▶ Problem description:
From the data below, return the exact lines starting at the line containing "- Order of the" and ending at the line containing "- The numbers", both included, and nothing else.

▶ Task inputs:
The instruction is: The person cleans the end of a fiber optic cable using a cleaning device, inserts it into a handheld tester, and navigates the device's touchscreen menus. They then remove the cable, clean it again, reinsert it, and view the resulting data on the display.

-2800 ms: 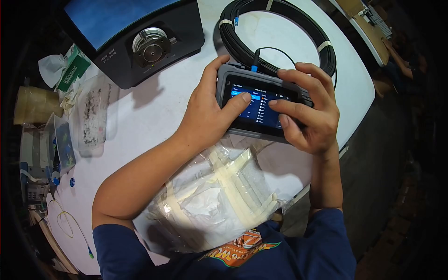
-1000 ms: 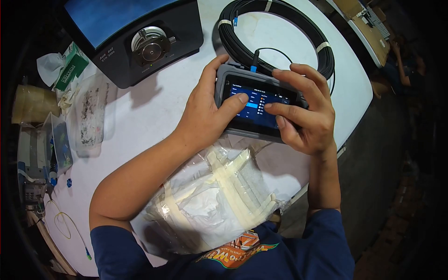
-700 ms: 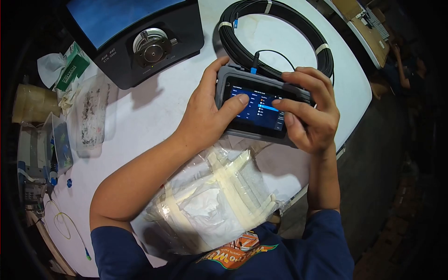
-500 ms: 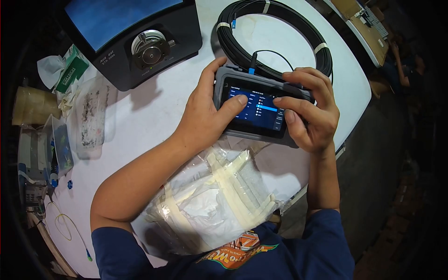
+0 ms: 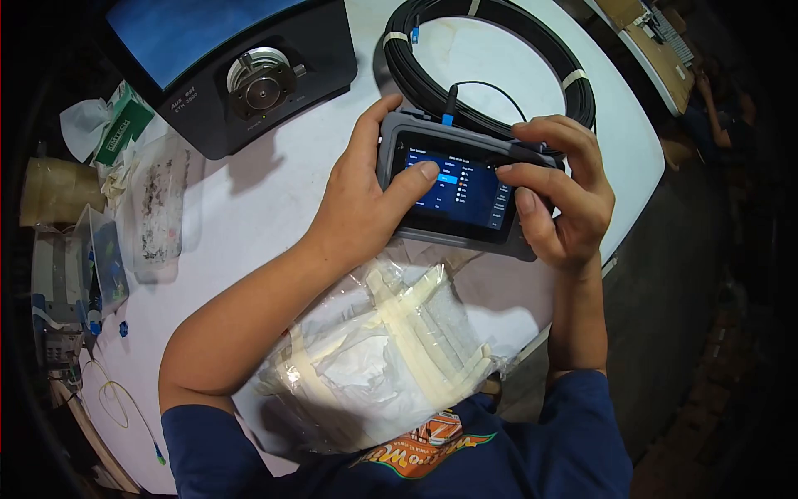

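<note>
My left hand grips the left end of a handheld fibre tester with a grey bumper, its thumb over the lit touchscreen. A blue bar is highlighted in the menu beside that thumb. At the tester's right end my right hand is curled, with the index fingertip at the screen's right side and other fingers at the top edge. A blue connector with a thin black lead is plugged into the tester's top. Just behind lies a coil of black cable, tied with pale tape, with another blue connector hanging on it.
A taped, plastic-wrapped package lies between my forearms. A dark machine with a screen stands back left. Left are a green tissue box, a clear plastic case, a bin and a yellow fibre lead. Another person is far right.
On the tester's screen, the blue highlight has moved from the right-hand list to the column left of it. My right hand has shifted slightly right, its index finger toward the screen's edge.
</note>
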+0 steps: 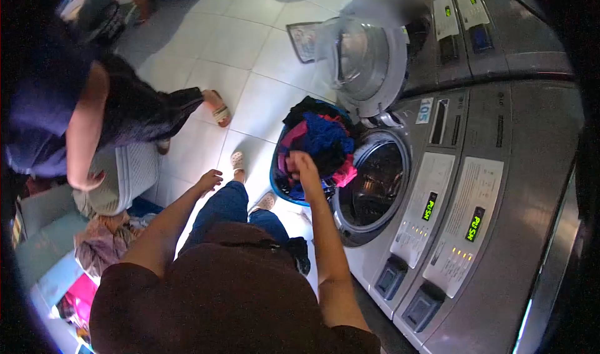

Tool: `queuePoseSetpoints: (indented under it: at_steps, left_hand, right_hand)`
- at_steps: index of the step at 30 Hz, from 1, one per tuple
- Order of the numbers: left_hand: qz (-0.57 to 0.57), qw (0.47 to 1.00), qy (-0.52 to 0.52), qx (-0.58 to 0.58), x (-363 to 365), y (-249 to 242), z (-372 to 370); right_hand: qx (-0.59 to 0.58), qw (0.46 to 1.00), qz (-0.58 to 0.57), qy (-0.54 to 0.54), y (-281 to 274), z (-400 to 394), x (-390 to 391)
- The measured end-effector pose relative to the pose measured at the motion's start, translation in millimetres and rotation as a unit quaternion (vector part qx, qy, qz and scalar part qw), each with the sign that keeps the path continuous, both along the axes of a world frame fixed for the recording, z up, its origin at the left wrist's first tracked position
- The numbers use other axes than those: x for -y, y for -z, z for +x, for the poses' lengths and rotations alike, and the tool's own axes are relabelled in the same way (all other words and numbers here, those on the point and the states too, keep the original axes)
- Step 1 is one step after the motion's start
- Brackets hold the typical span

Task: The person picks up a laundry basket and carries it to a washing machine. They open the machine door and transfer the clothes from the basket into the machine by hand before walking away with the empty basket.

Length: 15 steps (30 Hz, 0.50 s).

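Observation:
A blue laundry basket (pixel 273 174) heaped with dark, blue, maroon and pink clothes (pixel 322 135) stands on the floor in front of me. Over the near side of the heap is my right hand (pixel 302 171), its fingers loosely bent and apart, with no garment seen in them. My left hand (pixel 210 180) hangs beside my left thigh, fingers loosely spread and holding nothing. Right against the basket is a front-load washing machine drum (pixel 378 182), whose round door (pixel 370 66) is swung wide. Some pink cloth (pixel 345 171) lies at the basket edge nearest the drum opening.
Another person (pixel 94 110) bends at the left beside stacked white baskets (pixel 125 176). Crumpled clothes (pixel 103 241) lie on a surface at the lower left. Control panels (pixel 465 226) lit with "PUSH" line the machines on my right. White floor tiles (pixel 262 104) lie ahead.

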State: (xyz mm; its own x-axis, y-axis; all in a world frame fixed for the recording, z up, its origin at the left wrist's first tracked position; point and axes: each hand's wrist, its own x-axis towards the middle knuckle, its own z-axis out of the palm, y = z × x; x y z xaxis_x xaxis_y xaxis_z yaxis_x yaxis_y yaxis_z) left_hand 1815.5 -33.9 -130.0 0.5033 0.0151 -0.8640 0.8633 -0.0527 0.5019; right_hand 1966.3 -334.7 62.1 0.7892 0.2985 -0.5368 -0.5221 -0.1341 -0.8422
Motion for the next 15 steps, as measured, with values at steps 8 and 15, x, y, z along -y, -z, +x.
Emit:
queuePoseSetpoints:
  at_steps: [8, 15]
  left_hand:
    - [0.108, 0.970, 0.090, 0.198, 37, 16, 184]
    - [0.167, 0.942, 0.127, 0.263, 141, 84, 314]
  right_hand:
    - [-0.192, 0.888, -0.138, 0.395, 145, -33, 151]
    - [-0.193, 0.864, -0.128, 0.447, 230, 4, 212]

▶ Output for this task:
- Order of the numbers: left_hand: qz (-0.57 to 0.57), qw (0.47 to 1.00), qy (-0.52 to 0.52), qx (-0.58 to 0.58), x (-363 to 365), y (-249 to 242), z (-372 to 370); right_hand: qx (-0.59 to 0.58), qw (0.46 to 1.00), qz (-0.58 to 0.57), qy (-0.54 to 0.54), y (-281 to 274), z (-400 to 394), x (-390 to 391)
- The measured end-effector pose relative to the pose measured at the motion's start, translation in millimetres and rotation as a unit quaternion (vector part qx, qy, qz and scalar part qw), each with the sign that keeps the path continuous, both along the axes of a world frame fixed for the recording, z up, its origin at the left wrist's first tracked position
- The numbers use other axes than those: x for -y, y for -z, z for +x, for the poses' lengths and rotations alike, and the tool's own axes are relabelled in the same way (all other words and numbers here, those on the point and the states too, keep the original axes)

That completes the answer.